In the listing below, the lines from the first through the one with "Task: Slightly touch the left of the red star" are to be copied word for word.

++++++

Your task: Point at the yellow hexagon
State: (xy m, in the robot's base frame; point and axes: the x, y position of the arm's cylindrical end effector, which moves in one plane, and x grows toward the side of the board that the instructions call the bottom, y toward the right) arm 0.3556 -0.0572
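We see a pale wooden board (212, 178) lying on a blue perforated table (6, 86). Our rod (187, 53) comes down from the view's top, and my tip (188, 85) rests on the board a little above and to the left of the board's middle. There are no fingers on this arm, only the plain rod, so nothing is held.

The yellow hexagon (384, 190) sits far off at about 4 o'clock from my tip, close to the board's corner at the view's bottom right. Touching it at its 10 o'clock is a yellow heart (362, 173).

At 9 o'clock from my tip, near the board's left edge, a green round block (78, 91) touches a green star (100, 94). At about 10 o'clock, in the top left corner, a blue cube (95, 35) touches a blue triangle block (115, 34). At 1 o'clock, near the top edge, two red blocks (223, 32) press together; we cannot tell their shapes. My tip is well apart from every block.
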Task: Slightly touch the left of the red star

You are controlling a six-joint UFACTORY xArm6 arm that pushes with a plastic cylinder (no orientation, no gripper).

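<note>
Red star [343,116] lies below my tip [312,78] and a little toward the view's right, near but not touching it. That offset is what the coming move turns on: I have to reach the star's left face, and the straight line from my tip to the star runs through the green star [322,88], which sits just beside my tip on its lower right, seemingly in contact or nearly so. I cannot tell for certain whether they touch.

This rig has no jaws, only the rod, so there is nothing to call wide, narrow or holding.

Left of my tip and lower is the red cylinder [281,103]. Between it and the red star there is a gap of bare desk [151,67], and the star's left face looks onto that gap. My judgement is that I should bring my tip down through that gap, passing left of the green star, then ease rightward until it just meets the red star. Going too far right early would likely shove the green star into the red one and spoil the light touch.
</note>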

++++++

▶ _Answer area_:
Your task: Point at the yellow hexagon
State: (xy m, in the robot's base frame; point and axes: the x, y position of the arm's cylindrical end effector, which moves in one plane, and x grows toward the side of the board that the instructions call the bottom, y toward the right) arm 0.3556 -0.0572
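We see a pale wooden board (212, 178) lying on a blue perforated table (6, 86). Our rod (187, 53) comes down from the view's top, and my tip (188, 85) rests on the board a little above and to the left of the board's middle. There are no fingers on this arm, only the plain rod, so nothing is held.

The yellow hexagon (384, 190) sits far off at about 4 o'clock from my tip, close to the board's corner at the view's bottom right. Touching it at its 10 o'clock is a yellow heart (362, 173).

At 9 o'clock from my tip, near the board's left edge, a green round block (78, 91) touches a green star (100, 94). At about 10 o'clock, in the top left corner, a blue cube (95, 35) touches a blue triangle block (115, 34). At 1 o'clock, near the top edge, two red blocks (223, 32) press together; we cannot tell their shapes. My tip is well apart from every block.
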Task: Slightly touch the left of the red star

With the answer given, the exercise is complete.